WHAT YOU SHOULD DO: Nothing but the data below, returned exactly, should appear in the answer.

● ● ● ●

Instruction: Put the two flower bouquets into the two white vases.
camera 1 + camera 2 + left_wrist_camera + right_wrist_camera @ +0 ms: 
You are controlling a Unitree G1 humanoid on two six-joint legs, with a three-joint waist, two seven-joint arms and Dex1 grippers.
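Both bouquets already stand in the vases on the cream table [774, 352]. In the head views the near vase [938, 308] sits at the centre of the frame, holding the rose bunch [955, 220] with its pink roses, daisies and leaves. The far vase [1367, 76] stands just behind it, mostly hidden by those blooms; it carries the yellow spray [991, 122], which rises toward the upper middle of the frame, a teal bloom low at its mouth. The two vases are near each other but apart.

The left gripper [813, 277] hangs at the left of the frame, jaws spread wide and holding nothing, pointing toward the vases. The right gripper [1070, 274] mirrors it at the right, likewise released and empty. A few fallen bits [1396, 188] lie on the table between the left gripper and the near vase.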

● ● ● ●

ANSWER TO THIS PROBLEM:
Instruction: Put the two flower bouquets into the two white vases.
camera 1 + camera 2 + left_wrist_camera + right_wrist_camera @ +0 ms: 
You are controlling a Unitree G1 humanoid on two six-joint legs, with a three-joint waist, two seven-joint arms and Dex1 grippers.
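Both bouquets already stand in the vases on the cream table [774, 352]. In the head views the near vase [938, 308] sits at the centre of the frame, holding the rose bunch [955, 220] with its pink roses, daisies and leaves. The far vase [1367, 76] stands just behind it, mostly hidden by those blooms; it carries the yellow spray [991, 122], which rises toward the upper middle of the frame, a teal bloom low at its mouth. The two vases are near each other but apart.

The left gripper [813, 277] hangs at the left of the frame, jaws spread wide and holding nothing, pointing toward the vases. The right gripper [1070, 274] mirrors it at the right, likewise released and empty. A few fallen bits [1396, 188] lie on the table between the left gripper and the near vase.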

The exercise has been carried out completely.